Dans cette page :
How to use this tutorial ?
Each entry point of the tutorial is dedicated to a usecase, from the most general and simple to the most specific and complicated. To understand what happens when chdb is launched for a real problem we’ll use some very simple bash commands. You should :
- read carefully the few lines before and after each code sample, to understand the point.
- copy-and-paste each code sample provided here, execute it from the frontal node, and look at the created files using the unix standard tools as find, ls, less, etc.

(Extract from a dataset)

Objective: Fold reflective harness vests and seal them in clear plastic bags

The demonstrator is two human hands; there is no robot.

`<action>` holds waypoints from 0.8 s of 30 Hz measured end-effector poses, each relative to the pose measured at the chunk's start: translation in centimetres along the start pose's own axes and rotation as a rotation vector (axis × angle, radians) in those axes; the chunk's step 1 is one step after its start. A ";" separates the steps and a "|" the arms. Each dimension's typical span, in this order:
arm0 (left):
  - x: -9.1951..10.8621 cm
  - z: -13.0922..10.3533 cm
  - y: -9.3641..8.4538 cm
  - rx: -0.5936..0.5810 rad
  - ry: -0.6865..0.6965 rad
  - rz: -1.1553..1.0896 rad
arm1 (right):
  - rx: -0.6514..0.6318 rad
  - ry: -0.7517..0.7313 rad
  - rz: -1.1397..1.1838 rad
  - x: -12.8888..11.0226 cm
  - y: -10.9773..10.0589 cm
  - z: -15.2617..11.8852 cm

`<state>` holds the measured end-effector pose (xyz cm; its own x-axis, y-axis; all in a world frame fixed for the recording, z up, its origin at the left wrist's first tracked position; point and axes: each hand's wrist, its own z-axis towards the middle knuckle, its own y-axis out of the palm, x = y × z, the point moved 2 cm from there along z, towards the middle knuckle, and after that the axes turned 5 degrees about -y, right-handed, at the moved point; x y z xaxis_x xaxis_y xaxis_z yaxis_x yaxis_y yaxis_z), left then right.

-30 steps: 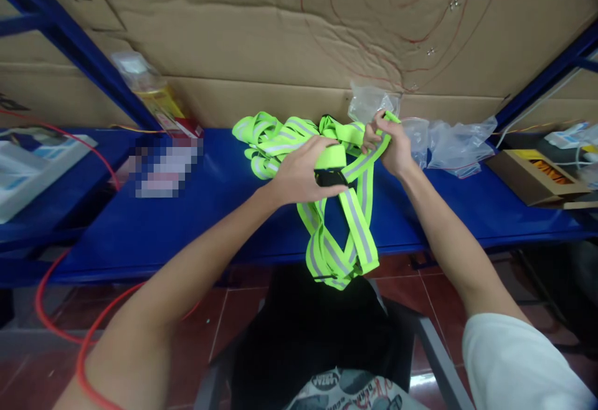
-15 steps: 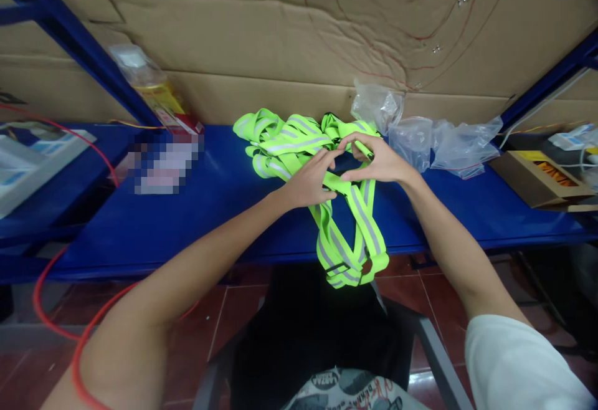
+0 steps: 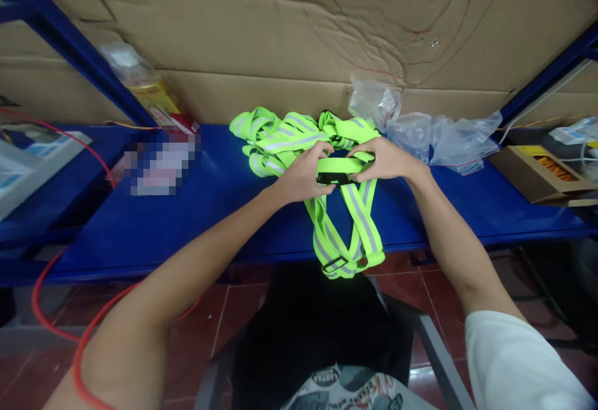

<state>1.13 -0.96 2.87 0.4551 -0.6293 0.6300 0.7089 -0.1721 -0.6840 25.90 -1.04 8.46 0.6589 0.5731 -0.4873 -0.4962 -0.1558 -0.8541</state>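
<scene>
1. The black piece (image 3: pixel 341 177), probably a buckle, sits between both hands above the table (image 3: pixel 219 210), its long axis running from one hand to the other.
2. The left hand (image 3: pixel 306 175) is at its left end, fingers and thumb curled closed around it and the strap (image 3: pixel 340 166) just beyond.
3. The right hand (image 3: pixel 385 157) is right of the black piece, thumb and fingers pinching the folded strap; the left looks nearer.
4. Striped loops (image 3: pixel 362 214) hang on its near side; a strap pile (image 3: pixel 292 136) lies beyond it, leftward.
</scene>
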 end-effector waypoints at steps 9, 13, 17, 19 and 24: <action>0.4 -0.2 0.2 -0.016 0.139 0.112 | -0.185 0.229 0.085 3.0 -0.7 -0.5; 0.4 -0.3 0.8 -0.101 0.184 0.256 | -0.129 0.181 0.118 1.9 -1.4 -0.6; 0.7 -0.1 1.2 -0.182 0.264 0.355 | -0.016 0.119 0.215 0.2 -2.1 -0.9; 0.7 -0.1 1.5 -0.192 0.290 0.378 | 0.061 0.071 0.270 -0.6 -2.1 -0.9; 0.9 -0.2 2.0 -0.095 0.337 0.447 | 0.308 -0.007 0.391 -2.1 -0.7 0.0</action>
<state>2.88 -1.99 1.95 0.4916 -0.8610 0.1305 0.4282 0.1085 -0.8971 24.87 -2.09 10.12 0.3872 0.5247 -0.7581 -0.8500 -0.1156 -0.5140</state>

Of course, in the real life, you’ll have to replace the toy command line launched by chdb by your code, and yo must launch chdb through an sbatch command, as usual. Please remember you cannot use the frontal nodes to launch real applications, the frontal nodes are dedicated to file edition or test runs.
Also in the real life, you should use srun to launch chdb program, not mpirun. Use mpirun to stay on the frontal, and srun to go to the nodes.
Introduction
Before starting...
You should be connected to Olympe before working on this tutorial. You must initialize your environment to be able to use the commands described here :
module load intelmpi chdb/1.0
You should work in an empty temporary directory, to be sure you’ll not remove important files while executing the exercises described in the following paragraphs :
mkdir TUTO-CHDB cd TUTO-CHDB
Help !
You can ask chdb
for help :
chdb --help
Essential
- Executing the same code on several input files
- How many processes for a chdb job ?
- specifying the output directory
- Executing your code on a subset of files
- Executing your code on a hierarchy of files
- Managing the errors
Executing the same code on several input files
The goal of chdb is to execute the same code on a series of input files, and store the results produced by those instances.
Using chdb implies that the executions of your code are independent and that the order in which the files are treated is irrelevant.
In order to use chdb
, you must put all your input files inside a common "input directory".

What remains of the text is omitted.